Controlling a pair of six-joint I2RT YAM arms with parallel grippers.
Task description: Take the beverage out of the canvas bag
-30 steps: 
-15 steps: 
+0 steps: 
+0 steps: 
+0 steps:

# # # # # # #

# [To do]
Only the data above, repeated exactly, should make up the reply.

# [Output for this exercise]
Controlling a pair of six-joint I2RT YAM arms with parallel grippers.
Task description: Take the beverage out of the canvas bag
-30 steps: 
-15 steps: 
+0 steps: 
+0 steps: 
+0 steps:

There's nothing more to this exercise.